Dave told us that you played with Chris Gunst in a band called Moog, how did you guys sound?

This is incorrect. Either Dave or you were on crack that day is all I can assume. Chris was not involved in that. He was in Strictly Ballroom who I used to go see before I joined them. I was a fan and then became their second drummer and synthesizer player as a result of my fandom. Moog was a band that I was in in high school. We sounded weird. It’s hard to describe. Hasn’t aged well but some people liked it at the time. Good music for the most part, but vocally, ugh. We had the good fortune of having a fantastic girl singer and synth player named Gretchen Parlato, who now sings with people like Herbie Hancock, Gal Costa, and Wayne Shorter, who we under-utilized and who should have been the lead singer so we fucked that one up. Maybe it sounded sort of like a cross between Stereolab, Talking Heads, XTC, Devo, The Pixies, Hunky Dory era David Bowie, this local L.A. band that was popular at the time called The Sugarplastic, thinking fellers union local 282. Pretty alterna-teen mixed with a dash of weirdness if you catch my drift. It would sound like a different band from song to song. We put out two singles that are impossible to find on Lifelonglife Records and I for one am fine with that. Capitol records was interested in signing us and we said no because some of us wanted to go to school and the rest of us felt we weren’t ready for that kind of big timeyness. I wish I could say my earliest bands were seminal but that is not the case. The only reason I ever did anything that might have some staying power in the minds of a small amount of others is because I worked hard at it by playing with as many people as possible in order to learn and gain experience and because I absorbed a ridiculously large amount of music from the time I was a small child up until the present day.

In 2001-2002 you rejoined Beachwood Sparks to play drums, right? How was relationship with the band those years when you didn’t play with them?

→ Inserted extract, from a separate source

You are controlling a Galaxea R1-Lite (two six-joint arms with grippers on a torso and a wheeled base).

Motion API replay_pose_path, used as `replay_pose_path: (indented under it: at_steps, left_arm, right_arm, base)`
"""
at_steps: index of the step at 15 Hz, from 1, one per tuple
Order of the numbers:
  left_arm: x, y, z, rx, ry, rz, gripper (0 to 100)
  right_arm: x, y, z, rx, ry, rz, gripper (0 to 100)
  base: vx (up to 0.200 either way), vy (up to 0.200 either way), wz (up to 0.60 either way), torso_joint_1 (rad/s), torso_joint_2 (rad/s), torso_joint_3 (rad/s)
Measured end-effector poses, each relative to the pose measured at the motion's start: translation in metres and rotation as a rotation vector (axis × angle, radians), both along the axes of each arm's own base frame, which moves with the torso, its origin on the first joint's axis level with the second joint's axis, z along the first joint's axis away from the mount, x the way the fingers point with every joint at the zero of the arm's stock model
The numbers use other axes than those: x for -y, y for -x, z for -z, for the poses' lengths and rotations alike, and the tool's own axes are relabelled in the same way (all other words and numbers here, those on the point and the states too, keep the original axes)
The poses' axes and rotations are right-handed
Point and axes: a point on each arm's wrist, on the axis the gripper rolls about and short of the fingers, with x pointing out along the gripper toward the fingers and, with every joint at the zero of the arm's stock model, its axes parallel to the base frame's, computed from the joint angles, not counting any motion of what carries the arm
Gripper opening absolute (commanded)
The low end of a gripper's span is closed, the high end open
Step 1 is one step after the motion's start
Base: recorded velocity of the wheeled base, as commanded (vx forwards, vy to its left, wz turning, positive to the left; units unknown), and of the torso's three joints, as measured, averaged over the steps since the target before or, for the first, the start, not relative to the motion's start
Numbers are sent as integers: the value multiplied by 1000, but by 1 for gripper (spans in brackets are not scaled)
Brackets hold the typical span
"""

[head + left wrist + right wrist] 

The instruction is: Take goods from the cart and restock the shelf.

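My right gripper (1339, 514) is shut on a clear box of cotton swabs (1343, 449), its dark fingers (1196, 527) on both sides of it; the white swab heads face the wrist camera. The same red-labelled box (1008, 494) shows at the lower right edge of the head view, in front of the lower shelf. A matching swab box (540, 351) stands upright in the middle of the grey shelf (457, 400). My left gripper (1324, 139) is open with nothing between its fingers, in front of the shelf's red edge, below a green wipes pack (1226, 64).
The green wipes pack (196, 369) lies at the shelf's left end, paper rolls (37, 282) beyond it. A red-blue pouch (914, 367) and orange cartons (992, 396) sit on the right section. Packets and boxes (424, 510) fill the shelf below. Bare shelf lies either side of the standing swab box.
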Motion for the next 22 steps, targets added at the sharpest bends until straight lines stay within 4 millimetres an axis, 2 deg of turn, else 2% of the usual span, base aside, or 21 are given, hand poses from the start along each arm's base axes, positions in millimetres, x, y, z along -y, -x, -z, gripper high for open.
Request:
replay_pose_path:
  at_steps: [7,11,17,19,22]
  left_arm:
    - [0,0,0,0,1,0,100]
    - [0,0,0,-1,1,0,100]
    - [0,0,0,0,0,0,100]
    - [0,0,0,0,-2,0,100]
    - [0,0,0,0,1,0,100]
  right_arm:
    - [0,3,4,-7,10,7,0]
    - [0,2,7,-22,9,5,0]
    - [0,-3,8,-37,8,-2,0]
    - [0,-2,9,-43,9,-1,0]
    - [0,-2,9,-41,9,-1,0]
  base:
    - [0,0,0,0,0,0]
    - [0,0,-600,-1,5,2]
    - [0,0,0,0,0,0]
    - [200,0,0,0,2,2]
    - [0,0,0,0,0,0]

It was good. I kept in touch when I was going through a nomad phase in which I moved around from town to town and played in band after band because I was hungry for adventure and that seemed to be the only way available to me to have adventures. At one time those guys were like brothers to me. During the time when I hadn’t officially rejoined, but had moved back to Los Angeles, I went on tour with them as a roadie/seller of merchandise/spiritual companion and later on a tour they did with J. Mascis and the Fog, I played glockenspiel and tambourine.

Was your friendship with Dave different than with the other guys?

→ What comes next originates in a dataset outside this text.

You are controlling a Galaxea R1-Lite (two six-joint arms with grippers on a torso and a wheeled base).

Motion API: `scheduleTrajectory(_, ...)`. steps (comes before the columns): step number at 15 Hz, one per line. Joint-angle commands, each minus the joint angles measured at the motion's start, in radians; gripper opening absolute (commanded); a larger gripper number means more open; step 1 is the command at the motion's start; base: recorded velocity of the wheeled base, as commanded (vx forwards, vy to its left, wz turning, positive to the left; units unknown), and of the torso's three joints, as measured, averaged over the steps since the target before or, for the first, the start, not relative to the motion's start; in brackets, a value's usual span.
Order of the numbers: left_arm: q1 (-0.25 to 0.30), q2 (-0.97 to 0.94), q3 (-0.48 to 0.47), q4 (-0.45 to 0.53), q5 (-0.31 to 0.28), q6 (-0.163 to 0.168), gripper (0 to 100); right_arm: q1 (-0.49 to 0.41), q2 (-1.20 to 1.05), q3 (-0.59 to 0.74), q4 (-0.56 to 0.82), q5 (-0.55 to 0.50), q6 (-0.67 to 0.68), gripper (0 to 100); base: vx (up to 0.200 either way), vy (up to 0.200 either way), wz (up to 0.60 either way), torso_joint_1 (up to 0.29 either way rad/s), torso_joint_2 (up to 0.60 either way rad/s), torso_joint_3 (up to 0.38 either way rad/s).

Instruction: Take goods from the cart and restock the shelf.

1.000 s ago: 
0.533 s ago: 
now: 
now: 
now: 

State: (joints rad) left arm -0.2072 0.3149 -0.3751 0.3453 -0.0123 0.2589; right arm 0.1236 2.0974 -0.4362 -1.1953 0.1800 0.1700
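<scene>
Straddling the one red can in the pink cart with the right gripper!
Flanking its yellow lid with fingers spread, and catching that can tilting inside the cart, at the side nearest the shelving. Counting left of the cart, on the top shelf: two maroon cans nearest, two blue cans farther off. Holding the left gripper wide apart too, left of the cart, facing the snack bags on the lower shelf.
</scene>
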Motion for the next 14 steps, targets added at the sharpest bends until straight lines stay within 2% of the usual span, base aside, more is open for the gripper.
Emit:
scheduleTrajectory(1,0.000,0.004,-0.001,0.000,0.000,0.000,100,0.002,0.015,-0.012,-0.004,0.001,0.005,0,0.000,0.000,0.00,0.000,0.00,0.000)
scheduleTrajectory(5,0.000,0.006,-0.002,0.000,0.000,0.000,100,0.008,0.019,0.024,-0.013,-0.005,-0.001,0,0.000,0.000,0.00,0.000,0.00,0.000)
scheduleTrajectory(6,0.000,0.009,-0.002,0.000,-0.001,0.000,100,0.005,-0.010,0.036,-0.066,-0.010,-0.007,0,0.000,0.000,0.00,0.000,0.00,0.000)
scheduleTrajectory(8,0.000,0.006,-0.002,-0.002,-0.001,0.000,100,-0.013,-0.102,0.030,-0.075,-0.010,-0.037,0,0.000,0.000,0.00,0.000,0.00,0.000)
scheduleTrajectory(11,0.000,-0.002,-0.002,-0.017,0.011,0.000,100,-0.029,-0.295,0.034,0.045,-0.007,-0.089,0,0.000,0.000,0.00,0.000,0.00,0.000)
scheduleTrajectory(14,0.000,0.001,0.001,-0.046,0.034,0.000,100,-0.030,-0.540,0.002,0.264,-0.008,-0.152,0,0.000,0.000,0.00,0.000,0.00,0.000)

Sort of. I really didn’t become truly close with him as far as I can recall until I rejoined the band in 2001. And then much more so in 2002 when we started working on what became the All Night Radio record. I was closer to Chris and Brent.

When you and Dave got together for All Night Radio, how did it all come together? From what I understand it was something you started to help him with and then it turned into a collaboration between the two of you?

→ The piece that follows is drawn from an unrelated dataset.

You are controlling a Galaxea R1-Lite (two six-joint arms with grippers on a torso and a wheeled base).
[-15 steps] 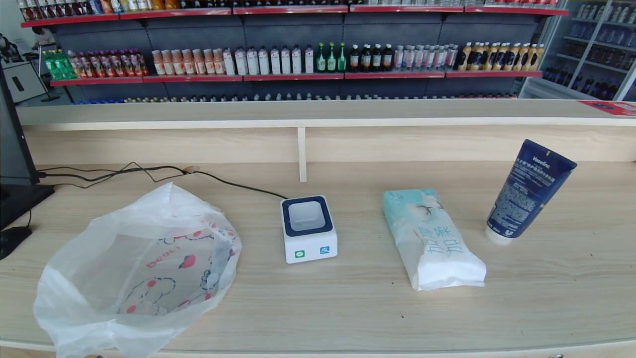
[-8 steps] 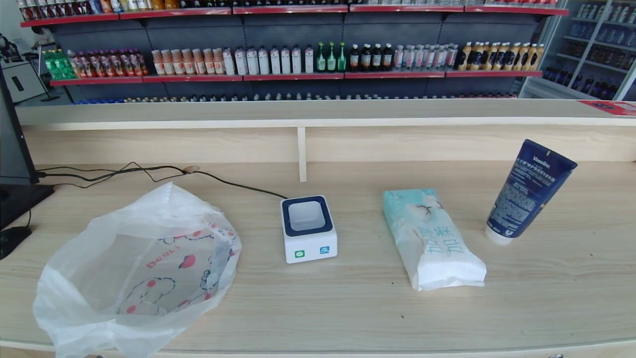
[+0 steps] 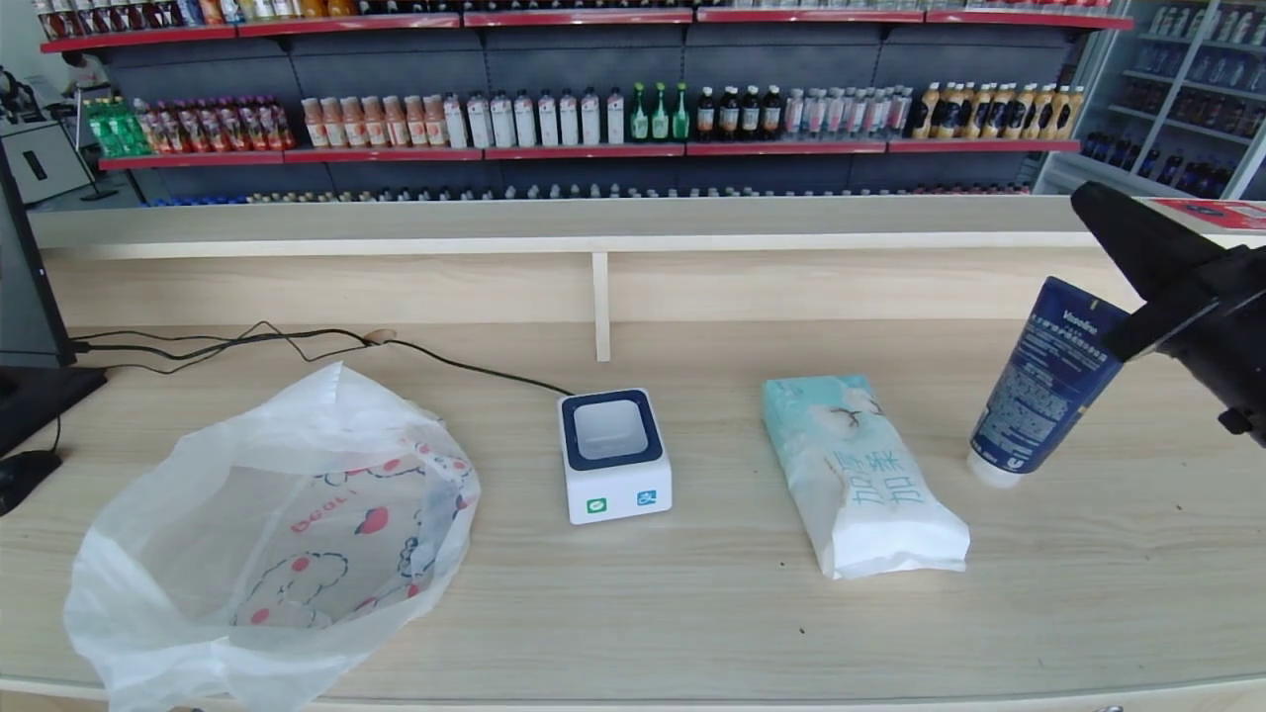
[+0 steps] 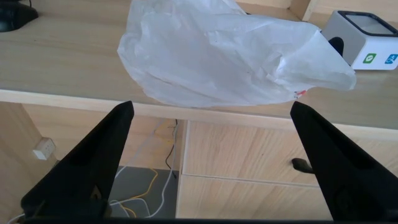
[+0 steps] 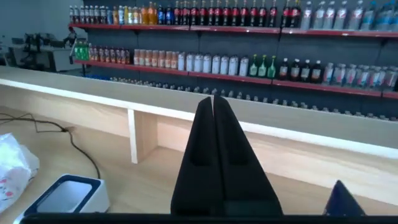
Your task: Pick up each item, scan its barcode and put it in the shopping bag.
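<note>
Table (image 3: 692, 613), light wood; all task items lie on it.

- Shopping bag (image 3: 267, 534): thin white plastic w/ red print, on the table's left side near the front edge, mouth open upward. Nothing seen inside.
- Scanner (image 3: 613, 455): small white box w/ dark-framed window on top, centre of the table, just right of the bag and apart from it. Black cable (image 3: 297, 341) runs from it toward the back left.
- Tissue pack (image 3: 860, 475): soft pack, teal at the far end and white at the near end, lying flat right of the scanner, not touching it.
- Dark blue tube (image 3: 1039, 386): stands on its white cap, right of the tissue pack, top leaning right.

Right gripper (image 3: 1088, 203): up in the air at the far right, above and beside the tube's top. It overlaps the tube's upper corner in the head view; contact can't be told. Fingers (image 5: 202, 149) pressed flat together, nothing between them.

Left gripper (image 4: 211, 107): low, in front of the table's front edge, facing the bag. Spread wide, holds nothing.

Background: shelves w/ drink bottles (image 3: 593, 119) behind the table.
</note>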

It seems that you answered your own question there.

It seems to me like the song “Ghost Dance 1492” was sort of a proto-ANR song, did you and Dave work alone on that song?

No. That was a band effort. Originally it was intended to be more freaky with more prominent vocoder vocals but Dave waffled on that one, which is an American expression for pussying out. I say this with humor in my heart. I love Dave.

What were the influences that you brought to All Night Radio? I know you’ve played in a lot of different bands, do you feel that any of the previous musical experiences were particularly helpful/important to the work you did with Dave?

For sure. I think all experience, musical and non-musical, on both our parts was helpful and important to our work together. There is a guy named Rex Thompson a.k.a. Tartarex, who fronted a group here in Los Angeles in the 90s called The Summer Hits who all of us in Beachwood Sparks were friends with and inspired by who deserves a mention as someone who had an influence on the entire Further/Beachwood Sparks family tree. He is a true individual and a character to say the least. And it wasn’t just his band that was inspirational, but his attitude, personal sense of style, songwriting sensibility, taste in music, vast vocabulary, an amusing but unfortunate hatred/fear of fat people and unstylish types, and above all, this legendary series of mixtapes that he would make obsessively and incessantly that destroy anyone else’s mixtapes in terms of content, packaging, style, and all pervading influence on a number of people, bands, scenes, etc. These tapes most certainly had an influence on the All Night Radio record, probably in a subliminal way, as it wasn’t something Dave and I discussed constantly while making the record. But we listened to those tapes like mad in the years preceding so they had to have crept into our brains permanently. These tapes were impeccably made, with maximum thought put into the bands selected and the individual songs thereof, and he would design these really hip covers for the tapes and include the location and year of origin for every song selected and even write little reviews of the bands included on the tapes written in his own unique, street smart, hipster-poet dialect that was pretty out of this world. Like something from an Iceberg Slim novel perhaps, but Iceberg Slim on a lot of really good acid. So in the midst of all of this 90’s indie rock stuff like Sebadoh, Further, Veronica Lake, Apples In Stereo, Lilys, etc. you had Rex, who was like an alien visiting from a distant galaxy who crash landed on earth on a mission sent from planet obscure mod/psych/glam/soul/power-pop/soft rock/punk/freakbeat/flower power/freak rock to save all of the clueless indie kids from their world of mediocrity. And that was Rex. We thanked him in the liner notes of Spirit Stereo Frequency.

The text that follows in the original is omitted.